Because it is so difficult to determine if a giveaway is green, some time back I developed the Green Promo Score Sheet which is available for free download at GreenPromoScoreSheet.com. It helps you assess the “green-ness” of your giveaway based on over a dozen factors such as if it is reusable, recyclable, biodegradable, organic, fair trade, etc.

If you do decide to go down the green giveaway path, make sure that you select a giveaway that matches your objectives or purpose. For example, if your company is promoting that you are using alternative energy, don’t give away something that uses standard batteries! You might want to consider a flashlight that uses dynamo power (usually a crank which you turn to provide power) or solar.

When purchasing green promotional products, ask your supplier if he tell you what makes the item green or ecofriendly if specific claims are not made in the offer. Here is an example that I saw at an area business’ expo. They were giving out “natural” canvas tote bags to hold literature. Kudos for using a reusable product. But that may not have been the optimal choice for this event that was touting green products. Here’s why…

A lot of people think that if it’s cotton, it’s natural and therefore organic. Not so! Standard cotton production is not very environmentally friendly. It uses large amounts of pesticides, herbicides, and water. Organic cotton production uses non-GMO (genetically modified organism) seeds, manual or natural weeding, and water saving techniques.

Watch for vague words in product descriptions such as natural, ecofriendly, or green. These need to be defined.

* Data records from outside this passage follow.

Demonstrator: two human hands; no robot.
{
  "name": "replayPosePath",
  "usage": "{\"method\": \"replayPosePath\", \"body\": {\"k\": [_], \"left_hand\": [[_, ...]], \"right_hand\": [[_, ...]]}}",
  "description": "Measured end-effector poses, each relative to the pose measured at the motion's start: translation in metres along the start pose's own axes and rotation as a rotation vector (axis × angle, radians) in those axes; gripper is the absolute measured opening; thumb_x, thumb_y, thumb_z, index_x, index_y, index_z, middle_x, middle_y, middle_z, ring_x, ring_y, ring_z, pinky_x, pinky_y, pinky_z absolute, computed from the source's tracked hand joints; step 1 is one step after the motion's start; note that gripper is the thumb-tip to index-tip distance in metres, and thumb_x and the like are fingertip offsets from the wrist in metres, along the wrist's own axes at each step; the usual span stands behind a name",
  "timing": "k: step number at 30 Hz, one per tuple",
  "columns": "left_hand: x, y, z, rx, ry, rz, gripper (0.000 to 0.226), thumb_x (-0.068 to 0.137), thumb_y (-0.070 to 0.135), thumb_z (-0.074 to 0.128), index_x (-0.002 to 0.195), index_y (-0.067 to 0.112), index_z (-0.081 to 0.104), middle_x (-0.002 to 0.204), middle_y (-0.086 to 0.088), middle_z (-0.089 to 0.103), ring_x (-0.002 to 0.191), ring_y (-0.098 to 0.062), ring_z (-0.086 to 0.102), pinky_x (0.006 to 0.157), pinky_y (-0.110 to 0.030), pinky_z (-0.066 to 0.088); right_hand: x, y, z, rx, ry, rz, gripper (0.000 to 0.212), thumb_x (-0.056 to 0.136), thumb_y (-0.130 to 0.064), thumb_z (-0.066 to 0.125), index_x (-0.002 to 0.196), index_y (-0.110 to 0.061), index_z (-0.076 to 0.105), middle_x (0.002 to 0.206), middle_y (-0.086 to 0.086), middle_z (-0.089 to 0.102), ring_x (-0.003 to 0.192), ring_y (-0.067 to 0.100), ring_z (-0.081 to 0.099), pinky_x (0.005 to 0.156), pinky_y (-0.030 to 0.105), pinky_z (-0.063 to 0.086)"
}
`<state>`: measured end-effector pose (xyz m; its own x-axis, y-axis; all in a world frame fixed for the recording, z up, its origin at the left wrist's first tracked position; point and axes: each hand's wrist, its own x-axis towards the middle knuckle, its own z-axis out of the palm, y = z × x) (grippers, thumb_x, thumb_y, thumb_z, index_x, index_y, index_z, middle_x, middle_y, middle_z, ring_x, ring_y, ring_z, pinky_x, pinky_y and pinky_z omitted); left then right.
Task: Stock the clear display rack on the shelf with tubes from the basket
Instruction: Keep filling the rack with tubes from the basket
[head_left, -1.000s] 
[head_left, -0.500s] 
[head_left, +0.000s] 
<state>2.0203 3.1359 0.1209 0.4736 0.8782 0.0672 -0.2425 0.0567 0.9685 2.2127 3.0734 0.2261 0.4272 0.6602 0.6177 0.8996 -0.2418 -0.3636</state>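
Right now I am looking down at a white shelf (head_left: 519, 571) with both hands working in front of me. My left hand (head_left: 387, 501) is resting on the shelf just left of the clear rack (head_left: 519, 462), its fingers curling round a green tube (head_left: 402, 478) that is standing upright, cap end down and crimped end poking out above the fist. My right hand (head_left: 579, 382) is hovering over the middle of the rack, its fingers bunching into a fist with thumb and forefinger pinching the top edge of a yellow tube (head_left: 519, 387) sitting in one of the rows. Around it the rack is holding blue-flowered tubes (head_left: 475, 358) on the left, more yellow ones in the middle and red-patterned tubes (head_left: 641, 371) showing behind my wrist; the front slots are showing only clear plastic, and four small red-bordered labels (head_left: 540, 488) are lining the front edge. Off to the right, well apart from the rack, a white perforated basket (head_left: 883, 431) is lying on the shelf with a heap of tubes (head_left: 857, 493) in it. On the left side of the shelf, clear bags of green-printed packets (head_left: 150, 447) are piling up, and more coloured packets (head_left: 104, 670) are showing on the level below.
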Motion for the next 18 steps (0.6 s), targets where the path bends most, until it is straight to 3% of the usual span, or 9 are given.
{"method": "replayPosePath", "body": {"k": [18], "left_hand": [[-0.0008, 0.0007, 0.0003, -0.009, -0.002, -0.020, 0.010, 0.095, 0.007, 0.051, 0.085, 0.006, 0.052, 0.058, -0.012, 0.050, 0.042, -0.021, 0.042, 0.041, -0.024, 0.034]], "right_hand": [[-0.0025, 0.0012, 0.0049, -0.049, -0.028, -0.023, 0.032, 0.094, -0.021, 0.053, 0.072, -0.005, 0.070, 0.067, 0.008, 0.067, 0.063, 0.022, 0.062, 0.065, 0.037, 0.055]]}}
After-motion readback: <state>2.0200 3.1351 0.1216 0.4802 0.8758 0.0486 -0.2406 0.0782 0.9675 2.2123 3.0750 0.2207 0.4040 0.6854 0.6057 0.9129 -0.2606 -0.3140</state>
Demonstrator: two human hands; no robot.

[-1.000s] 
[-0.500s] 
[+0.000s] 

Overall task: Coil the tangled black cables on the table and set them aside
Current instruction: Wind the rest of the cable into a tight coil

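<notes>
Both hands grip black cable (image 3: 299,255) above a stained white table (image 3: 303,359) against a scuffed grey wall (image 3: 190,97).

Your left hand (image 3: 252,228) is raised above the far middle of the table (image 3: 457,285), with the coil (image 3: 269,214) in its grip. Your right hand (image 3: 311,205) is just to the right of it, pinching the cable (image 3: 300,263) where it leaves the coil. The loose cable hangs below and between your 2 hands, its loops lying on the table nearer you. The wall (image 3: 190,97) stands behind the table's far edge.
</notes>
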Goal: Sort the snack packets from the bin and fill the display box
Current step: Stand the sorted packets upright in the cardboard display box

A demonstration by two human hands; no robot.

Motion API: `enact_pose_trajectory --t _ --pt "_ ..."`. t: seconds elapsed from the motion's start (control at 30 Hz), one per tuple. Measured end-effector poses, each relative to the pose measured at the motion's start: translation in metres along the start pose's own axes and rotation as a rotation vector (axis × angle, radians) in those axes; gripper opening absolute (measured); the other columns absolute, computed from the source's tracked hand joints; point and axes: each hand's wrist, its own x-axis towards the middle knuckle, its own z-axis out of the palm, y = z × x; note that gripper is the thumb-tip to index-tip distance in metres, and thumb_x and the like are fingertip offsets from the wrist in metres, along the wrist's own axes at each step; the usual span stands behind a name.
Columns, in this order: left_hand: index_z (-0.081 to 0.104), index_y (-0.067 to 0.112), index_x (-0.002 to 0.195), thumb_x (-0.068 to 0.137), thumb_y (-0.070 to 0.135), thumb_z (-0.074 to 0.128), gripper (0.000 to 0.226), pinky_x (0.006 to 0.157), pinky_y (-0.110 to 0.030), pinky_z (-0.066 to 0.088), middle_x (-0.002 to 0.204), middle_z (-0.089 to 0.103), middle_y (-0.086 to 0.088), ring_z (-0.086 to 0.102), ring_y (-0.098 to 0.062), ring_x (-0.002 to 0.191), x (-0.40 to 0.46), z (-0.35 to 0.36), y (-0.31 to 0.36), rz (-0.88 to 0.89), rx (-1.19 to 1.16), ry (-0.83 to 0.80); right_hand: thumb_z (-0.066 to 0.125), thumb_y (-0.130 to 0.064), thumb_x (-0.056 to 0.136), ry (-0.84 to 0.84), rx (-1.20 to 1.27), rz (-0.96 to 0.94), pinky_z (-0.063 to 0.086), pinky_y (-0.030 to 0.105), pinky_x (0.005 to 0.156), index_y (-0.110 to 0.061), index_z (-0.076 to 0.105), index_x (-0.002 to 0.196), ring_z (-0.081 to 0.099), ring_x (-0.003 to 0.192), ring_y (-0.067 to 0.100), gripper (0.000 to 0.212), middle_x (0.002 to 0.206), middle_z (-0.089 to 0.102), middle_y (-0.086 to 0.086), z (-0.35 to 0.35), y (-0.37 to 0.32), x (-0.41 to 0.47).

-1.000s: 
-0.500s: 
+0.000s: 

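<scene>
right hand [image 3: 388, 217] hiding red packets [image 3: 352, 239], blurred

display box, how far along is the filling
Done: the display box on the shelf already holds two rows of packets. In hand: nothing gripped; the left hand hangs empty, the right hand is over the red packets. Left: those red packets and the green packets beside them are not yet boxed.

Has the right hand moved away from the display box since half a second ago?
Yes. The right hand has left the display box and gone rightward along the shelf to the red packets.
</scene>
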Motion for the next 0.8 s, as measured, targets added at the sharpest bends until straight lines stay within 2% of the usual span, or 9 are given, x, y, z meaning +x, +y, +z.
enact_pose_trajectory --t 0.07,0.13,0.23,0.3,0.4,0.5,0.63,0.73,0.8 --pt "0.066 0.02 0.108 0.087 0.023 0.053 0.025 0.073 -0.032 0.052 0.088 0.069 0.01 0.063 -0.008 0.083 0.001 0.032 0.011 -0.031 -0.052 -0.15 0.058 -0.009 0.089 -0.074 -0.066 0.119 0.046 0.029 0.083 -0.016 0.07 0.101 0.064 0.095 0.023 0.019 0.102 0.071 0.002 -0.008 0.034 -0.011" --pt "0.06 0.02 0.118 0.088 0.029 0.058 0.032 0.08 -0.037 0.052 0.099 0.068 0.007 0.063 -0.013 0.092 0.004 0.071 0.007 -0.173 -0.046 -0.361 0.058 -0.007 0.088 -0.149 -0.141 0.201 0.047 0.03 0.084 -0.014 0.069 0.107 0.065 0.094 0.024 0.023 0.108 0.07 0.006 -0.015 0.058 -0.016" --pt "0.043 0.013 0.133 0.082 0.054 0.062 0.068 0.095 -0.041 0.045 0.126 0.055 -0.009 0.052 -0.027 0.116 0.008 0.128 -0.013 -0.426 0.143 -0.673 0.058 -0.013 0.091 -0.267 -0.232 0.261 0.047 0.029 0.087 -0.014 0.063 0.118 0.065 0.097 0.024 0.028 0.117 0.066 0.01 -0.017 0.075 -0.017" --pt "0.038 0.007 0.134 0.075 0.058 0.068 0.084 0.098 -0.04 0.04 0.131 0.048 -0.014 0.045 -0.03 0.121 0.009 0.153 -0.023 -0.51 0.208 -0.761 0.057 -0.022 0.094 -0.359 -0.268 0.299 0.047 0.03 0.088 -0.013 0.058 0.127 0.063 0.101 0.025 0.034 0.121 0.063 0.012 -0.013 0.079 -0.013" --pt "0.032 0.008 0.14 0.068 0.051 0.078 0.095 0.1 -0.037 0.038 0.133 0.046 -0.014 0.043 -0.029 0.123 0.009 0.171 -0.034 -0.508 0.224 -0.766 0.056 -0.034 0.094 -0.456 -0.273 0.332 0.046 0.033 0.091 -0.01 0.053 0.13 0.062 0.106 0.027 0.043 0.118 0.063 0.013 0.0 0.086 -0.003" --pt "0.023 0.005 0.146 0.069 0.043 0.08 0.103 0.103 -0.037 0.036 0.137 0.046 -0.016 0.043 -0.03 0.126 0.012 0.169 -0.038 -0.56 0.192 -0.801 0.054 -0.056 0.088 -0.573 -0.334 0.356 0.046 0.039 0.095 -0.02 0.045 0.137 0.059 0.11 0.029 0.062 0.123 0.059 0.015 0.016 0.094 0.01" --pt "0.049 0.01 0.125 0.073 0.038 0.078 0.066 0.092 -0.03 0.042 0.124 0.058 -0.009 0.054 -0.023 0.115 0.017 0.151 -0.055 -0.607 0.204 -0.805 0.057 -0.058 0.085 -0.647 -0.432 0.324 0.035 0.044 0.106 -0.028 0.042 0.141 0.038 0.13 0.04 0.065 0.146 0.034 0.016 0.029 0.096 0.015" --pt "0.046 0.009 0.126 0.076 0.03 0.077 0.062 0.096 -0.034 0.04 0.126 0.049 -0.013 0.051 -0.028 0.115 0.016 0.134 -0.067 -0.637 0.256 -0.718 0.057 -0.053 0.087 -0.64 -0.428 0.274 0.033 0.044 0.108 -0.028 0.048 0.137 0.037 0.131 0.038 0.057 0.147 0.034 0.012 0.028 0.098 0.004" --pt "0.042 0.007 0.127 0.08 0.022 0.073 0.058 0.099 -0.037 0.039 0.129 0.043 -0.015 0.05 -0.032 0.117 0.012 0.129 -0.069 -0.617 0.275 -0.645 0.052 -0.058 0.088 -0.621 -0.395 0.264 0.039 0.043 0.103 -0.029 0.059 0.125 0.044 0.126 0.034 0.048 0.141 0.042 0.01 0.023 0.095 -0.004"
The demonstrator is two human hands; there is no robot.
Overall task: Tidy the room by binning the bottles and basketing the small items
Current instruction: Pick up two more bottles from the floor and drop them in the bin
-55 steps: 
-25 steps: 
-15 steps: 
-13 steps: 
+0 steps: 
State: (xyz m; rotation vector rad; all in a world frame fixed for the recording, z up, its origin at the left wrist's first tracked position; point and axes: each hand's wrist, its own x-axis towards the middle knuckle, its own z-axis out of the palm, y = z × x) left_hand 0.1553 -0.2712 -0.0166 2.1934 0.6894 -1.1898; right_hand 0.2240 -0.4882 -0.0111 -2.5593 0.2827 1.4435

The number of green tradeshow giveaway items available is increasing all the time. While labeling standards are still in a state of flux, it pays to find out why a product is green before you spend your green.

About the Author

Heidi Thorne is a promotional products and social media marketing consultant, specializing in ecofriendly, USA and union made products. A variety of more ecofriendly promotional products is available at her PromoWithPurposeShop.com shopsite. For more information on how to green up your marketing, visit her blog at PromoWithPurposeToday.com.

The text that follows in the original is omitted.